The US Supreme Court recently handed the US Securities and Exchange Commission (the “SEC”) a very clear message: the act of fraud – not its discovery – triggers the start of the limitation period in government enforcement proceedings.
Chief Justice Roberts’ unanimous decision in Gabelli et al v. Securities and Exchange Commission gave a strict reading to the five-year statutory limitation period for initiating civil penalty proceedings. In so doing, the Court flatly rejected the SEC’s argument that it is only the discovery of fraud which starts the clock ticking.
Background and Lower Court Decisions
In 2008 the SEC commenced civil proceedings against the chief operating officer and the former portfolio manager of Gabelli Fund LLC (the “Defendants”) under the Investment Advisers Act. The SEC alleged that between 1999 and 2002 the Defendants allowed one investor to engage in market timing in the Fund in exchange for its investment in a separate hedge fund run by the portfolio manager.
The Investment Advisers Act authorizes the SEC to seek civil penalties against investment advisers who defraud or who aid and abet in defrauding their clients. These proceedings are subject to the five-year limitation period under the U.S. Code, 28 U.S.C. §2462. However, the SEC did not start enforcement proceedings until six years after the last of the alleged offences.
The Defendants sought to have the SEC’s claim dismissed on the grounds that the Commission was out of time to bring the action, given section 2462. The District Court agreed, dismissing the SEC’s claim as statute-barred.
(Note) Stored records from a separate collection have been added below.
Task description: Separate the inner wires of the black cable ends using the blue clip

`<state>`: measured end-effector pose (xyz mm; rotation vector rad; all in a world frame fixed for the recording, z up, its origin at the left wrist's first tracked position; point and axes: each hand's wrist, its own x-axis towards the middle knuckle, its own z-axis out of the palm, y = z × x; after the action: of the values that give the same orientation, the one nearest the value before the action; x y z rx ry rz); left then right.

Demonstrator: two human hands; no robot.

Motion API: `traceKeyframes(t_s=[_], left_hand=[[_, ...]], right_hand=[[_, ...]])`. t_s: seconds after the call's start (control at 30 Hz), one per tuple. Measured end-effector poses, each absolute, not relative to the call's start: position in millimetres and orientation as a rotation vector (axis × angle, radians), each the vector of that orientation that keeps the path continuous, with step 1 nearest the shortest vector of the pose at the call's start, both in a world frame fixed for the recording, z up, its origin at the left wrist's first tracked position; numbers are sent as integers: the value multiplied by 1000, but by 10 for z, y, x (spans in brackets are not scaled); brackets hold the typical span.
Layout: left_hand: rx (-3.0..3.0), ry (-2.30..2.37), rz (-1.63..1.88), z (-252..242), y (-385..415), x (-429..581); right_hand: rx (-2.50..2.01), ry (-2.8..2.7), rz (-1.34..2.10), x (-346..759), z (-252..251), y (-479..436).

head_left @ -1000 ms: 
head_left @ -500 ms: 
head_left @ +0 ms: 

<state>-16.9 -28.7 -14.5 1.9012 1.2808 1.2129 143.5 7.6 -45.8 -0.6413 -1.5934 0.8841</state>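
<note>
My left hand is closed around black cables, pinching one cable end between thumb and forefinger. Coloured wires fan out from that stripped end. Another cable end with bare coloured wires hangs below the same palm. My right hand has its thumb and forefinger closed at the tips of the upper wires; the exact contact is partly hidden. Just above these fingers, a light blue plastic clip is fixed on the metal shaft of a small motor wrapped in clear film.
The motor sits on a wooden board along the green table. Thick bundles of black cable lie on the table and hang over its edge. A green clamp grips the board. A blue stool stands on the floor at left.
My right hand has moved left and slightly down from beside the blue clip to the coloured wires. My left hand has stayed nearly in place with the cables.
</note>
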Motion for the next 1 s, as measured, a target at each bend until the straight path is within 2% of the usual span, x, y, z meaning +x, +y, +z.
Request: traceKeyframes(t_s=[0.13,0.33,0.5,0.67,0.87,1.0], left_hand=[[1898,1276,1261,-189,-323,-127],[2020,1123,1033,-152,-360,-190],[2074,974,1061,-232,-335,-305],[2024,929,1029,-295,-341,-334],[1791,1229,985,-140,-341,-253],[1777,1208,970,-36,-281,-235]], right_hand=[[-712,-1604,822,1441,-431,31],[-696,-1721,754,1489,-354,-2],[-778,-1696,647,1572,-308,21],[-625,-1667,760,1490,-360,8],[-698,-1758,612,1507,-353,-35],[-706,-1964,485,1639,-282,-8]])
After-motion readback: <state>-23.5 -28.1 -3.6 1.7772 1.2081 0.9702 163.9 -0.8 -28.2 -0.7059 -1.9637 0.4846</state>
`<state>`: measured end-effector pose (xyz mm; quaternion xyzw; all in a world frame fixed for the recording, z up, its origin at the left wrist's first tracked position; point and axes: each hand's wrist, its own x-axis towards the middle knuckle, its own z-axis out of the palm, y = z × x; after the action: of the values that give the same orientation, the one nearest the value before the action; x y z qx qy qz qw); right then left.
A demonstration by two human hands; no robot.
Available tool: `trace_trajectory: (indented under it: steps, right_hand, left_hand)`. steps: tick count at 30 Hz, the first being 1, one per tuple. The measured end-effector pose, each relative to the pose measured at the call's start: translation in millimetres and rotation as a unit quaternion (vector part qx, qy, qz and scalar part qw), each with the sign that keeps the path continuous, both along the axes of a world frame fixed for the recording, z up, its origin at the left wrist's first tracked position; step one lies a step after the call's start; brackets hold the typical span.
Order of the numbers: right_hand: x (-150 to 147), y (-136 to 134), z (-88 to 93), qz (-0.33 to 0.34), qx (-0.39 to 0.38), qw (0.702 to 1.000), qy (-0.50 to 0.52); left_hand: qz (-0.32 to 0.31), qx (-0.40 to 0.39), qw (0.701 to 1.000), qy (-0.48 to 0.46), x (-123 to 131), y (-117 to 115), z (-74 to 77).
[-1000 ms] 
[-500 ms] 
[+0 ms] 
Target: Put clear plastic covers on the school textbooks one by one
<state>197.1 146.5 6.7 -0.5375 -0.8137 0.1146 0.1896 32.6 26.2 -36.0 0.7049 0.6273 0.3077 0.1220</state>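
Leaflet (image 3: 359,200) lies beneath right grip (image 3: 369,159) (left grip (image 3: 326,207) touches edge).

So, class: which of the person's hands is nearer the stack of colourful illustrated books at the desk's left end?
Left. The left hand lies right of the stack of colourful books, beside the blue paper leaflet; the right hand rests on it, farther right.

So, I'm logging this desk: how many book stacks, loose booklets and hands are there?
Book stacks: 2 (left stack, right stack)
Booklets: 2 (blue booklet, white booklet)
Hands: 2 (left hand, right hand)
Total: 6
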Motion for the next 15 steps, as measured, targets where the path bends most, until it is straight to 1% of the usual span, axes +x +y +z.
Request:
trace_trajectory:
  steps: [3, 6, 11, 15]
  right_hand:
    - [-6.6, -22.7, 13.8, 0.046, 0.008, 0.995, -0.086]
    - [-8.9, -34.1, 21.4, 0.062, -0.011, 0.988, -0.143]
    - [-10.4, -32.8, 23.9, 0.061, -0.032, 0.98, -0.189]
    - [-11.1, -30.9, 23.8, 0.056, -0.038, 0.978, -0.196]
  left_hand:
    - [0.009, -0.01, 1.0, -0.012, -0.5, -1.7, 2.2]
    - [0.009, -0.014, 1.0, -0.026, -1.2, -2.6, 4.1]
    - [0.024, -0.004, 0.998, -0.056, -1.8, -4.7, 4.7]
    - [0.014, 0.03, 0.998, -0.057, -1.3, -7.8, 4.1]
On appeal, the Second Circuit (appeal court) reversed that decision and accepted the SEC’s argument that the limitation period did not begin to run until the alleged fraud was discovered. The Supreme Court reversed the appeal decision andsent it back to the Second Circuit for further action.
US Supreme Court Decision
The Supreme Court rendered a concise judgment rejecting the SEC’s argument in favour of extending the limitation period.
The Court reasoned that the discoverability rule is intended to enable the unsuspecting victim of fraud to obtain recourse once fraud is discovered. However, unlike an unsuspecting victim, “the SEC’s very purpose is to root [fraud] out, and it has many legal tools at hand to aid in that pursuit”. The Court painted the SEC as a unique plaintiff for whom the protection of the discoverability rule – to grant the unsuspecting victim of fraud access to justice – was not necessary, given its mandate and resources.
Further, the Court considered the very practical challenges of applying the discoverability rule to such a vast entity, noting the difficulty in defining who is “the Government”, and in determining what “the Government” (with all of its offices, employees and levels of authority) knew or ought to have known at a point in time. The Court also noted that the Government could rely on various forms of privilege, which would further complicate any attempt to determine the state of the Government’s knowledge at any given time.
The Court therefore applied the five-year statutory period as a fixed date, after which exposure to Government enforcement efforts ended: “even wrongdoers are entitled to assume that their sins may be forgotten,” citing Wilson v. Garcia.
For companies subject to U.S. government enforcement regulations, the limitation period under s.2462 is now clearly five years from the date of the last alleged offence.
For companies subject to Canadian government enforcement regulations, the state of the law on discoverability remains undefined. First, the issue is complicated by the fact that there is no single federal counterpart to the SEC; here, securities regulators are provincial, each with its own governing statute. There is some consistency across the statutes, since most provincial securities acts have a limitation period of six years from the date of the last occurrence of the alleged offence. Manitoba is the exception; there, the limitation period is two years after the securities commission gains knowledge of the facts of the alleged offence (imputing discoverability), and ultimately eight years after the date the offence was committed. See The Securities Act C.C.S.M. c. S50 at s. 137.
Second, in Canada there is no defining decision comparable to Gabelli; the only relevant case that could be found is British Columbia Securities Commission, Re: Roger F. Bapty et al. In that decision, the Supreme Court of British Columbia rejected the provincial Commission’s attempt to rely on discoverability, ruling that the B.C. Legislature explicitly intended to exclude discoverability by removing the element of “knowledge” from the 1989 amendments to the B.C. Securities Act.
While the Gabelli decision will not be determinative in Canada, it may be a powerful precedent to convince Canadian courts that the provincial governments should not be entitled to rely on the discoverability rule in civil penalty proceedings; in other words, that time should be of the essence in Canada too.